- _What you have to do_
Of the lines in the material below, print only those from the one containing "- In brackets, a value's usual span" to the one containing "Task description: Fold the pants", ends included, exactly as written and without pictures.
(Data excerpt Opens)
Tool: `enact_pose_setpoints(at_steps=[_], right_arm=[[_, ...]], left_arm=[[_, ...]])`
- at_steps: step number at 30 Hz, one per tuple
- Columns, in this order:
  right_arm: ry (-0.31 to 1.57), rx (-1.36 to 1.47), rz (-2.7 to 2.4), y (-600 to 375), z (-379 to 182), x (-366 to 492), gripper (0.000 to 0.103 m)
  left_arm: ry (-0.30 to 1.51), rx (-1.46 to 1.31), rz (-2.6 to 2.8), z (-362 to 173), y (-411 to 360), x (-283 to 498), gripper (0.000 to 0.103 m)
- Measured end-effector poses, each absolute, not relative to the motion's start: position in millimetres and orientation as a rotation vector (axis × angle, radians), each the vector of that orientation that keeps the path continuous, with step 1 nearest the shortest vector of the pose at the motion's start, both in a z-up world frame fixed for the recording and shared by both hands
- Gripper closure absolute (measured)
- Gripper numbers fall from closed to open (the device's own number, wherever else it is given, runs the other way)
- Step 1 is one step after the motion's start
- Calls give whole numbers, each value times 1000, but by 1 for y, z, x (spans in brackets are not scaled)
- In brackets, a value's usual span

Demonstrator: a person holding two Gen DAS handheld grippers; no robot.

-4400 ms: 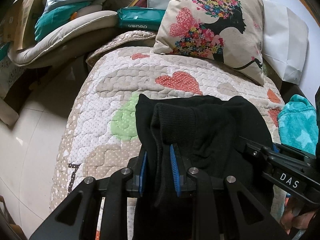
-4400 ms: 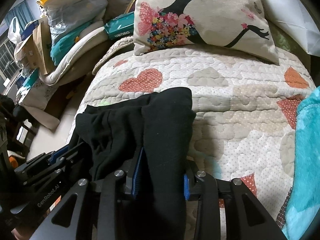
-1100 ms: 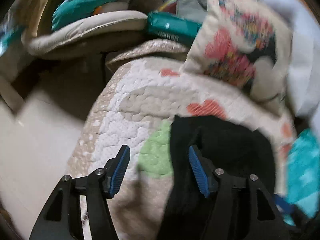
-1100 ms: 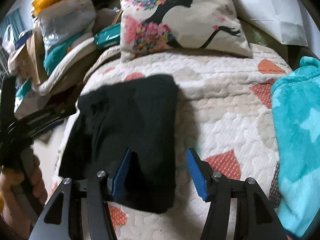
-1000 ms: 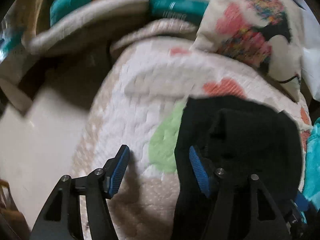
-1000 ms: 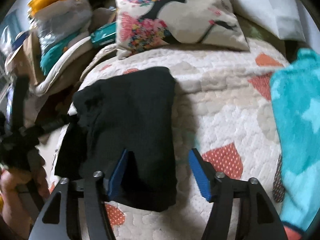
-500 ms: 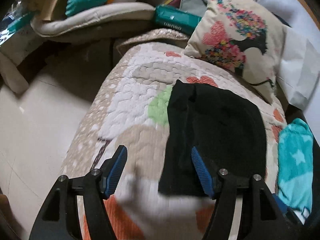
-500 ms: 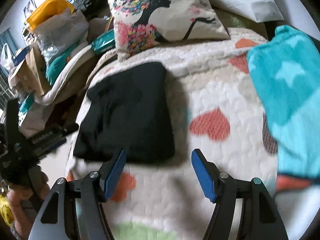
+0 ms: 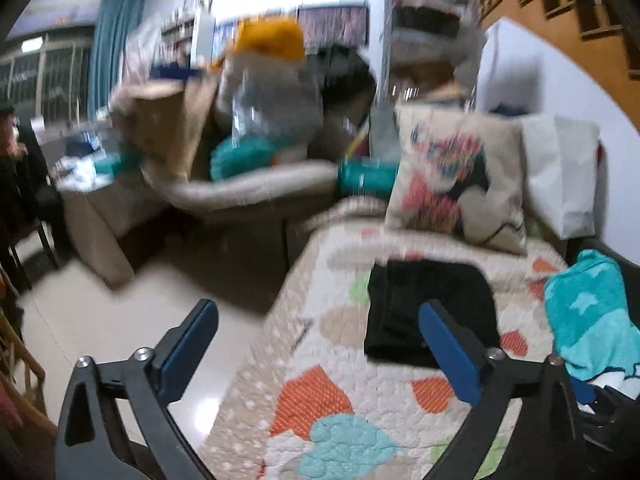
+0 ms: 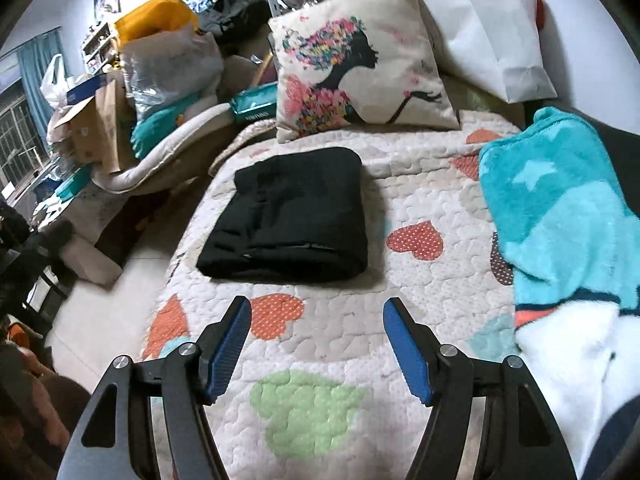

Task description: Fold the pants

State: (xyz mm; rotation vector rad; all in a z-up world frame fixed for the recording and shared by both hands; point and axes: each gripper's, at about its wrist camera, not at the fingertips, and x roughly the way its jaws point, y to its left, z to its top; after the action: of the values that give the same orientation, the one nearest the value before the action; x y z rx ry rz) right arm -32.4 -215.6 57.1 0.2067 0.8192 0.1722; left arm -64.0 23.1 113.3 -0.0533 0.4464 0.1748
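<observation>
We see the black pants (image 10: 286,216) folded into a thick, roughly square bundle, several layers showing along the near edge, lying flat on the quilt (image 10: 420,204). In the left wrist view the same pants (image 9: 404,304) appear blurred, partly behind one blue finger pad (image 9: 448,352).

Our right gripper (image 10: 316,344) is held above the quilt, near the bundle but apart from it, its jaws spread wide with nothing between them. Our left gripper (image 9: 316,344) is likewise spread wide and holds nothing; it sits over the left edge of the quilt, with the pale tiled floor (image 9: 120,320) under its left finger.

The quilt is white with orange, green, beige and blue hearts. Beyond the pants a cushion (image 10: 360,68) printed with a woman's profile in flowers leans upright, and a white paper bag (image 10: 484,28) stands just beside it. A turquoise blanket (image 10: 556,208) with pale stars lies on the right side of the quilt, well apart from the pants. To the left a beige armchair (image 10: 168,152) is piled with plastic bags (image 10: 168,64), a cardboard box (image 10: 92,128) and a teal packet (image 10: 254,106). A teal curtain (image 9: 110,48) hangs by a dark window far left.
</observation>
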Motion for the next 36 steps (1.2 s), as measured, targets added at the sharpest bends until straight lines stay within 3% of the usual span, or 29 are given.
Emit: enact_pose_setpoints(at_steps=[5, 18, 36], right_arm=[[780, 205, 170, -221, 68, -54, 29], [766, 207, 167, -224, 69, -67, 25], [819, 182, 162, -219, 51, -58, 24]], left_arm=[[451, 17, 165, 130, 3, -90, 0], [568, 63, 34, 110, -35, -103, 0], [658, 0, -1, 90, -26, -91, 0]])
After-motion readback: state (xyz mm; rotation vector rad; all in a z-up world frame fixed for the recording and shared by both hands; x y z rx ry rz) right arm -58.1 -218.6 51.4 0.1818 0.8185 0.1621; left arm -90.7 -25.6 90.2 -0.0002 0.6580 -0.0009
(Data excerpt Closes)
- _Answer area_
- In brackets, a value's usual span

Demonstrator: a person holding two Gen DAS handheld grippers; no robot.

-4400 ms: 
-4400 ms: 
-1100 ms: 
-1100 ms: 
-1000 ms: 
-1000 ms: 
-500 ms: 
-500 ms: 
+0 ms: 
+0 ms: 

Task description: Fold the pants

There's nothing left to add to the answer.